» **Work instructions**:
Could you retype exactly the lines below between the one holding "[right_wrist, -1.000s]" and the one holding "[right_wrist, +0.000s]", inclusive, leaving out any pictures?
╭─ Extracted material
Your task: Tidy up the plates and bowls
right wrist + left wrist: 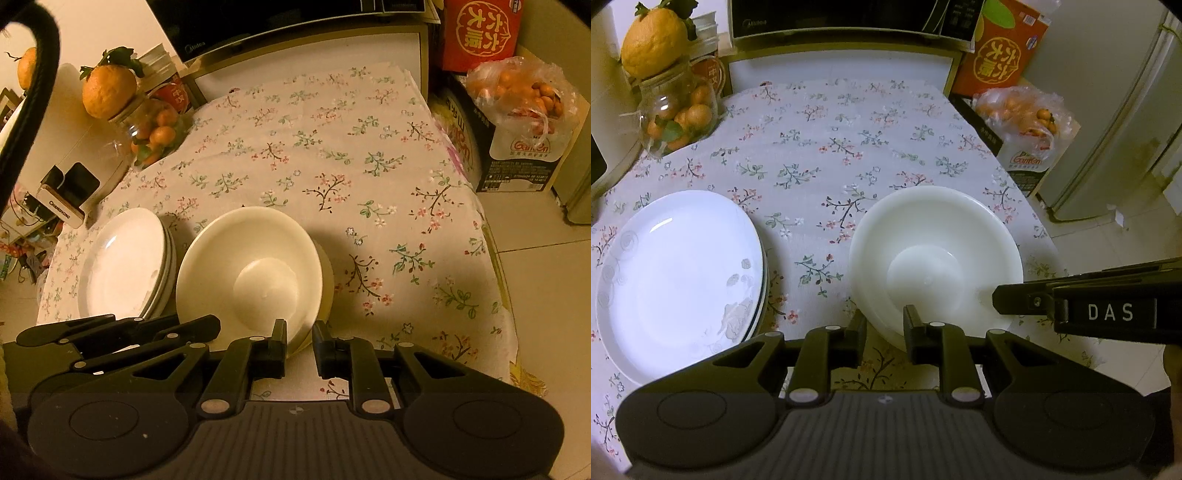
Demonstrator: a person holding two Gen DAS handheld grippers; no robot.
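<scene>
A jar of oranges (pixel 677 110) is standing at the worktop's far left corner, a bag of oranges (pixel 1021 110) beyond its right edge. The bowls (pixel 936 258) are sitting stacked near the front edge, beside the plates (pixel 679 280). The left claw (pixel 885 328) and right claw (pixel 299 341) are straddling the bowls' near rim, slightly spread, not pinching. A flowered cloth (pixel 831 147) is covering the worktop.

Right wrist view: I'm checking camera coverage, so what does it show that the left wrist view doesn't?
Only the right wrist view shows the black charger stand at the table's left edge and the left gripper seen from the side. Only the left wrist view shows the right gripper with its DAS label, and the refrigerator. Both share the plate stack, the white bowls, the fruit jar and the bagged oranges.
</scene>
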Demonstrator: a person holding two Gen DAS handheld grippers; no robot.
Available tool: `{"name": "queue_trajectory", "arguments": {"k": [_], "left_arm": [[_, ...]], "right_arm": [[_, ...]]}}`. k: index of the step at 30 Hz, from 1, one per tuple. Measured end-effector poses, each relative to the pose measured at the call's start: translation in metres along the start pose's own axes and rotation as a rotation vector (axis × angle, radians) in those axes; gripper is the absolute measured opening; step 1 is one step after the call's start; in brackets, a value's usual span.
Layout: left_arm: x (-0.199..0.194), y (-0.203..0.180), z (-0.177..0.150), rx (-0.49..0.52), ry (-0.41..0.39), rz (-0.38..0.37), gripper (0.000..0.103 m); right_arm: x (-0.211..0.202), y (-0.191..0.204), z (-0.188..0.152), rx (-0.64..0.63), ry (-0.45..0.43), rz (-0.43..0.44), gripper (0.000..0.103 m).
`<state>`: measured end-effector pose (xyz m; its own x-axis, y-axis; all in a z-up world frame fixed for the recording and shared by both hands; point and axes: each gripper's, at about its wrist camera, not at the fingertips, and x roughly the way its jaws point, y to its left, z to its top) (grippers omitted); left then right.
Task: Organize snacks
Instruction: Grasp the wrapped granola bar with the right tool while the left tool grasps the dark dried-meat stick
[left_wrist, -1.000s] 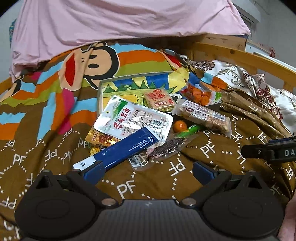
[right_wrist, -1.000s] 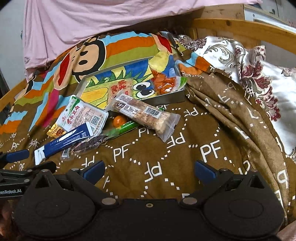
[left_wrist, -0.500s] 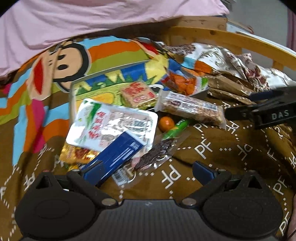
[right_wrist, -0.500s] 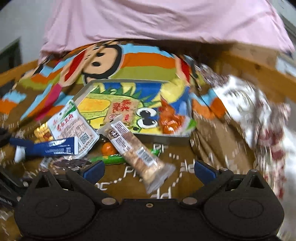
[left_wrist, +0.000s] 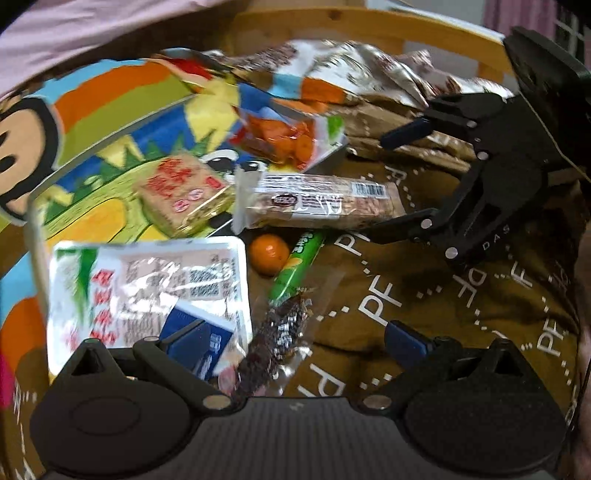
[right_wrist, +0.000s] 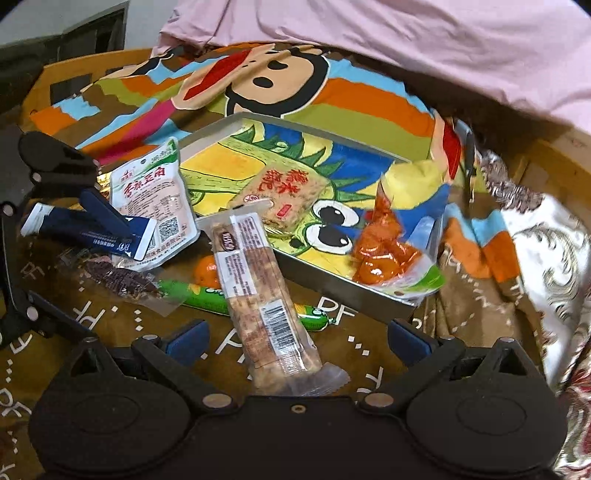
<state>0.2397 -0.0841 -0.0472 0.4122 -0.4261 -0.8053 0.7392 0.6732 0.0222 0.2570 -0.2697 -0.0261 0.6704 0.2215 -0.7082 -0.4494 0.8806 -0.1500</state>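
A shallow metal tray (right_wrist: 354, 291) is lying on the bedspread, already holding a square rice cake (right_wrist: 284, 194). The long nut bar (right_wrist: 258, 291) is leaning on its near rim, lying between the spread fingers of the right gripper (right_wrist: 297, 338), so closing around mid-length seems best. The left gripper (left_wrist: 299, 338), also spread, is reaching over the blue stick pack (right_wrist: 88, 230).

Your left tool (left_wrist: 295, 341) has advanced over the pile: its left finger now overlaps the blue sachet (right_wrist: 88, 230) and the dark jerky pack (left_wrist: 275, 339) sits between the wide-set fingers. Your right tool (right_wrist: 297, 334) has swung leftward and closed in; the long nut bar (right_wrist: 264, 291) now lies between its parted fingers, its near end reaching the tool body
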Motion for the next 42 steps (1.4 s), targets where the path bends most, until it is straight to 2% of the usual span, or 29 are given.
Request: {"name": "queue_trajectory", "arguments": {"k": [7, 12, 14, 18, 22, 25, 29, 35, 39, 42], "left_arm": [[0.023, 0.008, 0.02, 0.125, 0.083, -0.119, 0.102], [0.031, 0.019, 0.028, 0.128, 0.138, -0.197, 0.102], [0.032, 0.02, 0.029, 0.135, 0.154, -0.218, 0.1], [0.035, 0.019, 0.03, 0.143, 0.18, -0.239, 0.086], [0.032, 0.017, 0.029, 0.149, 0.194, -0.22, 0.075], [0.03, 0.017, 0.03, 0.125, 0.224, -0.188, 0.064], [0.026, 0.011, 0.03, 0.113, 0.256, -0.122, 0.059], [0.02, -0.006, 0.028, 0.09, 0.311, -0.094, 0.059], [0.015, -0.014, 0.024, -0.012, 0.333, -0.055, 0.059], [0.013, -0.014, 0.02, -0.162, 0.353, 0.015, 0.06]], "right_arm": [[0.012, -0.014, -0.003, 0.114, 0.023, 0.082, 0.097], [0.012, -0.01, -0.003, 0.103, 0.011, 0.111, 0.093], [0.011, -0.008, -0.003, 0.101, 0.008, 0.122, 0.089], [0.012, -0.006, -0.002, 0.094, 0.02, 0.131, 0.074], [0.012, -0.004, -0.003, 0.076, 0.025, 0.114, 0.056], [0.012, -0.004, -0.002, 0.077, 0.028, 0.117, 0.049], [0.011, 0.0, -0.002, 0.061, 0.032, 0.107, 0.048], [0.009, 0.003, -0.002, 0.071, 0.057, 0.101, 0.047], [0.003, 0.005, -0.003, 0.128, 0.114, 0.093, 0.046], [-0.005, 0.004, -0.009, 0.2, 0.154, 0.137, 0.046]]}}
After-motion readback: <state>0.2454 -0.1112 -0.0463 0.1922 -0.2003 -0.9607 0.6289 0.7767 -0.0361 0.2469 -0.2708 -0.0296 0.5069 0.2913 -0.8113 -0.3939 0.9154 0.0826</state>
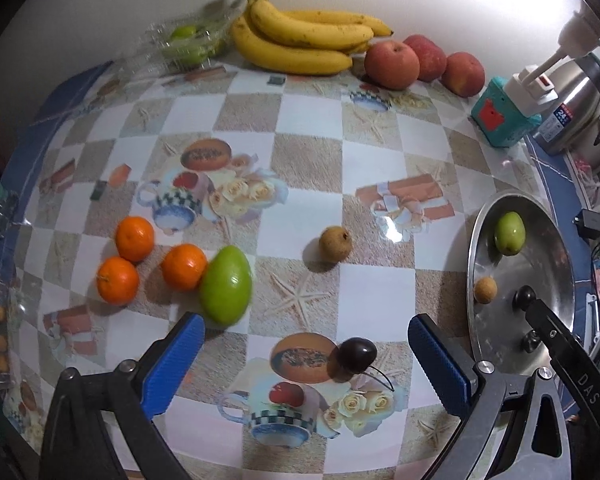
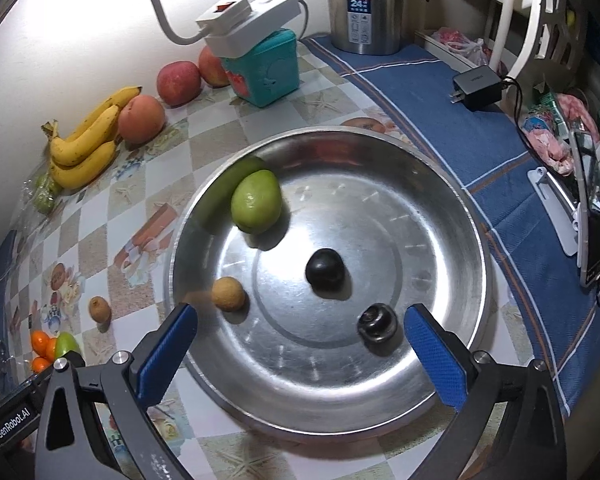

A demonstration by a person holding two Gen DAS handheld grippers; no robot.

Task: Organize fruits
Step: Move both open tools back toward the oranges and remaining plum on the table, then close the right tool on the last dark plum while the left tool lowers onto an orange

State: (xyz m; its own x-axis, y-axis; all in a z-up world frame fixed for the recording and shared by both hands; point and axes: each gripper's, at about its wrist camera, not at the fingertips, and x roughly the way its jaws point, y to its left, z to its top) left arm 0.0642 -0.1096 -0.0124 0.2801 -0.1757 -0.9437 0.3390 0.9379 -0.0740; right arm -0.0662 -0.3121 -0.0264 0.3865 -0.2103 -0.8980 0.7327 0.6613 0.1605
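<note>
So the fruit is split in two lots right now. The steel pan point(image 2: 452, 216) sits mid-frame in the right wrist view and already has a pale green fruit point(image 2: 256, 202) at its upper left, a small tan round one point(image 2: 228, 294) at the left rim, and a dark plum-like one point(image 2: 325, 272) in the middle, all apart from each other. The black knob point(image 2: 377, 322) at the lower part is the pan's own fitting, I think.

In the left wrist view, the rest is out on the checkered bench point(image 1: 308, 120): three oranges point(image 1: 134, 238) at lower left, a shiny green mango-ish fruit point(image 1: 225, 285) touching one of them, a brownish little fruit point(image 1: 335, 242) mid-frame, a dark cherry-like one point(image 1: 352, 358) with a stem near the bottom, plus bananas point(image 1: 300, 36) and apples point(image 1: 392, 65) along the top.

The right hand-held gripper point(image 2: 300, 336) hangs over the pan, tipped steeply down, jaws spread wide, nothing in them. The left hand-held gripper point(image 1: 306, 354) is also pitched down over the bench, jaws wide and empty, with the cherry-like fruit lying between its fingers, untouched.
</note>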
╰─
» **Response for this exercise**:
[right_wrist, -1.000s] 
[left_wrist, -0.500s] 
[right_wrist, -0.500s] 
[left_wrist, +0.000s] 
[right_wrist, +0.000s] 

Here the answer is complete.